Why did you decide to become a UBELONG Volunteer?
As a teacher, I get two months off for summer break. This year I wanted to use my time wisely by giving back and exploring a new country and its culture. After I decided that I wanted to volunteer, I spoke to a good friend who had been an UBELONG volunteer before in Cambodia. He spoke very highly of the support that the UBELONG organization gives to its volunteers; so it was easy to see that this was the organization that would be right for me! After learning more about the organization, I looked more specifically into its programming. As a special education teacher, it is my passion is to work with children with varied special needs. UBELONG is one of the only organizations that partners with other groups having specific programming targeted at teaching and empowering children with disabilities.

What was your impact on your volunteer project?
Working with the students at the center was such incredible experience! My impact could be measured by the relationships I formed with the children in my class. It was so rewarding to have a child “high five me” when she or he got the answer right or call my name if she or he needed help. Although sometimes my impact could have seemed small, like helping teach a student their numbers or helping them match their colors; it was clear by the end of my volunteer experience, that there was no such thing as a small act. For students with disabilities, it is important to support them and encourage them to accomplish things they never thought they could!

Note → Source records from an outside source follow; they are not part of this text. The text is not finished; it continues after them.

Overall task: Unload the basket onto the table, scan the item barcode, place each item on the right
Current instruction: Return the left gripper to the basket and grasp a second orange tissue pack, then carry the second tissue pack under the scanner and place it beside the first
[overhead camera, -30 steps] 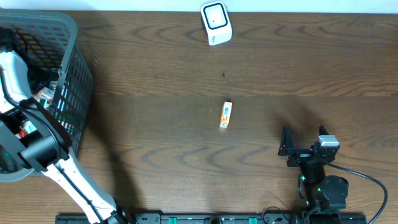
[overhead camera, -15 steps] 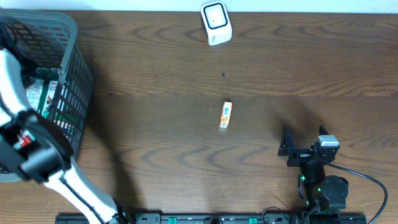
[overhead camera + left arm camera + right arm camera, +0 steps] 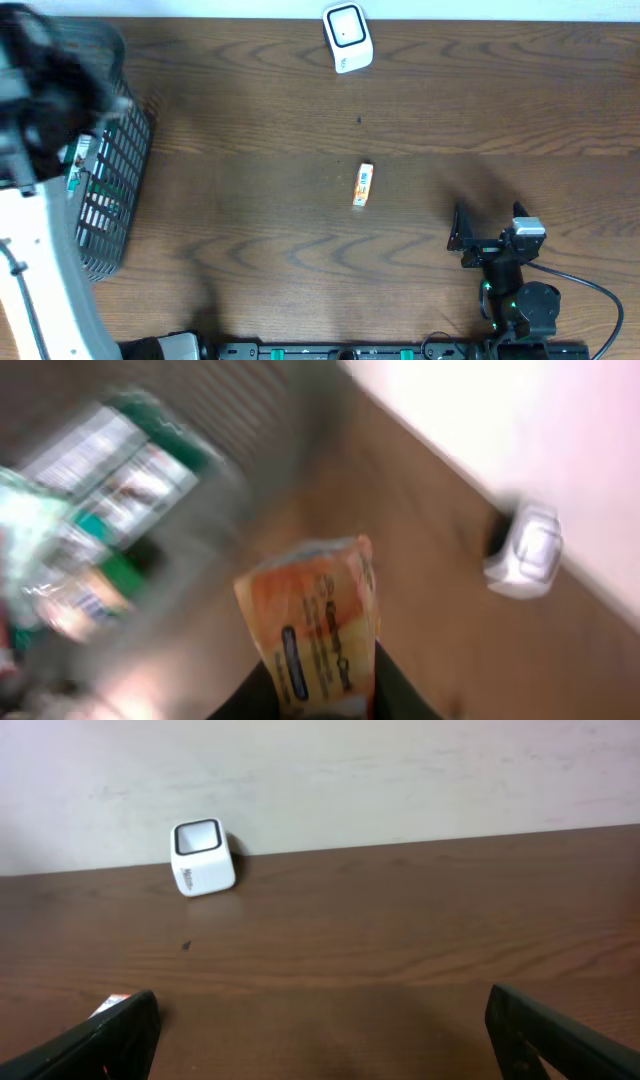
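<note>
left gripper (image 3: 318, 698) is clamped on an orange packet (image 3: 312, 622), pinching its lower end, with the printed face toward the lens. it's all blurred, up by the grey basket (image 3: 112, 190) at the table's left edge. right gripper (image 3: 320, 1040) is spread wide with nothing between the fingers, low near the front edge of the wooden table (image 3: 250, 120). white scanner (image 3: 347, 37) sits at the far edge, and a small orange box (image 3: 363, 185) lies mid-table.
</note>
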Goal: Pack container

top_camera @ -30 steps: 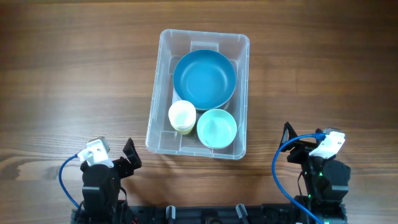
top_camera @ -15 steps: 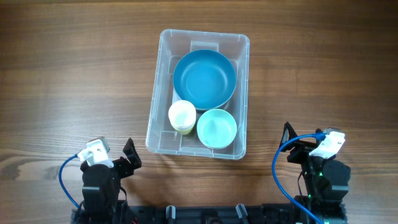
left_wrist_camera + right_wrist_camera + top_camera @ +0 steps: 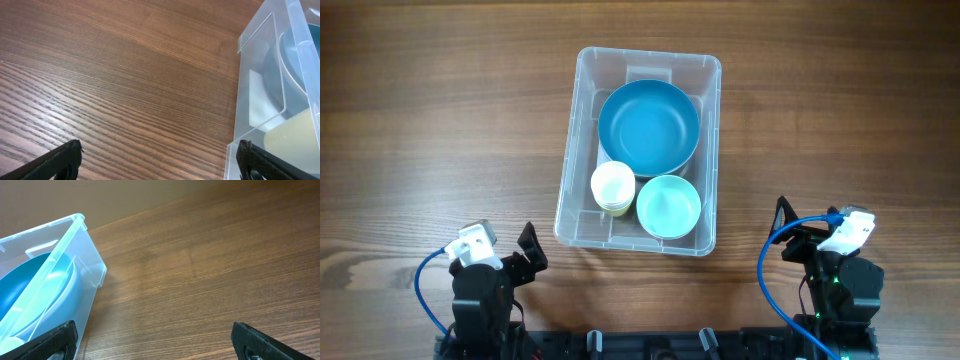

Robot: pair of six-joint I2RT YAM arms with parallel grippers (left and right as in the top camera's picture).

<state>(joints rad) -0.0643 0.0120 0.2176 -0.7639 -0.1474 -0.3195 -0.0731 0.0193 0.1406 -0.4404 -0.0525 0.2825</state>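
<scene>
Wide apart and holding nothing, the left fingers (image 3: 59, 161) show only as two dark tips at the bottom corners of the left wrist view. The right fingers (image 3: 48, 341) are spread just as wide and are cut off the same way in the right wrist view. Both pairs hang over bare brown wooden tabletop (image 3: 440, 120), well apart from everything else.

Between and beyond the two arms stands the clear rectangular plastic container (image 3: 640, 68), open side up. Its long axis runs away from the robot, with the near end swung slightly to the left.

Inside, a large round blue bowl (image 3: 648, 128) fills the far half almost from wall to wall. A smaller pale turquoise bowl (image 3: 668, 205) sits in the near right part. Just beside it, on its left, is a cream round cup (image 3: 612, 187), and whether the two touch cannot be told.

From the left wrist, only the container's near corner (image 3: 250, 75) shows at the right edge, with the cup a blur behind the wall. From the right wrist, its side wall (image 3: 82, 275) is cropped at the left, the blue bowl (image 3: 30, 295) visible through it.
</scene>
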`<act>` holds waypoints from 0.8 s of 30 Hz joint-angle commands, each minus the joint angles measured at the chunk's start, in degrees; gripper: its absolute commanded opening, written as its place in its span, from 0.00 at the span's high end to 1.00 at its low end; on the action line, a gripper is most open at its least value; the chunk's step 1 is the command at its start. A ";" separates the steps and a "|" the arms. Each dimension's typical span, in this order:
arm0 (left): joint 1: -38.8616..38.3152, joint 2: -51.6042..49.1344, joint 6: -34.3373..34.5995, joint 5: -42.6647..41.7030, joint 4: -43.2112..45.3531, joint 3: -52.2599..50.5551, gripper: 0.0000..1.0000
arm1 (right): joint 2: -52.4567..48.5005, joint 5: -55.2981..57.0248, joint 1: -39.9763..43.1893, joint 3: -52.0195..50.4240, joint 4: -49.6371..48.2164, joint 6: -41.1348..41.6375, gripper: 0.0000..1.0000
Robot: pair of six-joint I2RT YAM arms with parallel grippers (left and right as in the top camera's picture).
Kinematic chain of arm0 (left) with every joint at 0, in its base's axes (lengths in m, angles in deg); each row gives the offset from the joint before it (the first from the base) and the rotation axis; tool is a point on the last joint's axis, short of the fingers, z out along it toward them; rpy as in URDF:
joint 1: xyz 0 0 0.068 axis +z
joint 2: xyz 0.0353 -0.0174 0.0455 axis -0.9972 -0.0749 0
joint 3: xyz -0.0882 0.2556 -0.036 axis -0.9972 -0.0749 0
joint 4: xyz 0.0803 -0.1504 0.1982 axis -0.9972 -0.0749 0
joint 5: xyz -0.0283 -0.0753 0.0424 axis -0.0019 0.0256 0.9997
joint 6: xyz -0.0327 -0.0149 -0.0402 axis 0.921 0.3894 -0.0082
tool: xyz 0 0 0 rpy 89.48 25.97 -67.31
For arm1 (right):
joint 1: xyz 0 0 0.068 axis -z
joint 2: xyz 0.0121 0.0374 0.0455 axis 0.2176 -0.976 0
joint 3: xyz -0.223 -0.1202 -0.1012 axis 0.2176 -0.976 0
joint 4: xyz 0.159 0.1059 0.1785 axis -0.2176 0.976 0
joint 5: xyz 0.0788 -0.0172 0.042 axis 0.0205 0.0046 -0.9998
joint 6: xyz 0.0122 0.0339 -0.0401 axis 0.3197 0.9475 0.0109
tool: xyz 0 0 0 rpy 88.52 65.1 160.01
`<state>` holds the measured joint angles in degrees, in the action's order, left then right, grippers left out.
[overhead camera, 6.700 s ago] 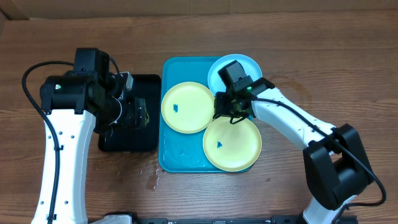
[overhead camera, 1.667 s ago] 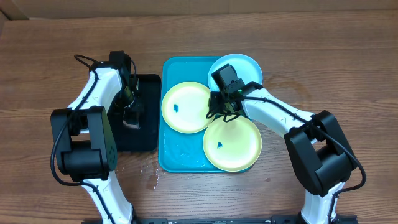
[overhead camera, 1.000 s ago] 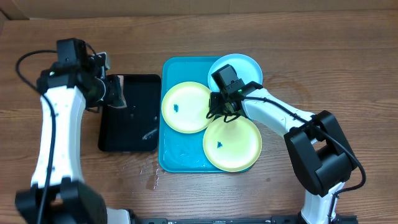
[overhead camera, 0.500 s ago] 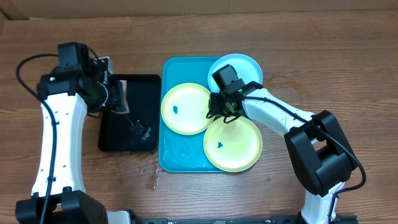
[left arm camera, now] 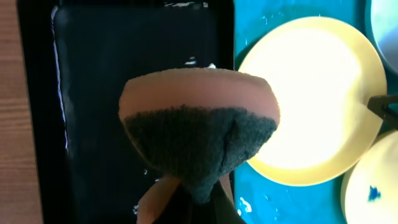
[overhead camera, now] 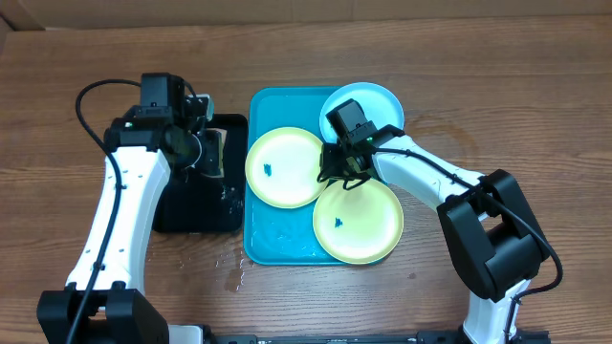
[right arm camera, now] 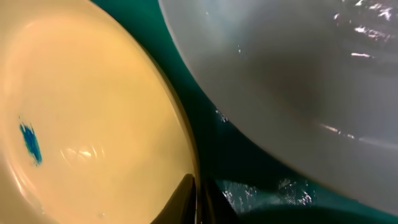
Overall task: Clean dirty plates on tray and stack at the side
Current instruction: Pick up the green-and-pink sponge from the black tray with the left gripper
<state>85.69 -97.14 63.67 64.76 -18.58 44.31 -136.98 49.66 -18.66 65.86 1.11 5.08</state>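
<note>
Three plates lie on the turquoise tray (overhead camera: 277,244): a yellow-green plate (overhead camera: 284,153) at the left with a blue speck, a light blue plate (overhead camera: 375,103) at the back, and a second yellow-green plate (overhead camera: 363,225) at the front. My right gripper (overhead camera: 334,174) is shut on the left plate's right rim, its jaws either side of the edge (right arm camera: 194,198). My left gripper (overhead camera: 210,153) hovers over the right edge of the black tray (overhead camera: 182,210), shut on an orange sponge (left arm camera: 199,134) with a dark scouring face, just left of that plate (left arm camera: 311,93).
The black tray (left arm camera: 112,81) is wet, with droplets on it. Water drops lie on the wooden table (overhead camera: 234,272) by the turquoise tray's front left corner. The front plate carries a blue speck (overhead camera: 337,223). The right arm (overhead camera: 430,177) reaches across from the right.
My left arm has swung right across the black tray with the sponge, ending next to the left yellow-green plate. The right gripper has stayed on that plate's rim.
</note>
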 commanded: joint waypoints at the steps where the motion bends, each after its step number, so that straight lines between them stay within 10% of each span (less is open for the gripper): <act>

What were your major challenges?
By far my biggest challenge was the language barrier. Although I knew it would be difficult to communicate to the children and the staff members, I did not realize how difficult it would truly be. Although there was one teacher who spoke a little bit of broken English, most of my communication was made through actions. However, it encouraged me to start learning some Vietnamese so I could teach the children their numbers and colors. Although after five weeks I wasn’t able to speak Vietnamese, I did learn a way to communicate and create a bond with the students and teachers in a different way. It was a truly humbling experience.

In a sentence or less, best advice for fitting in with the local culture?
Get out of your comfort zone, try new things and embrace the beauty of the (Vietnamese) culture.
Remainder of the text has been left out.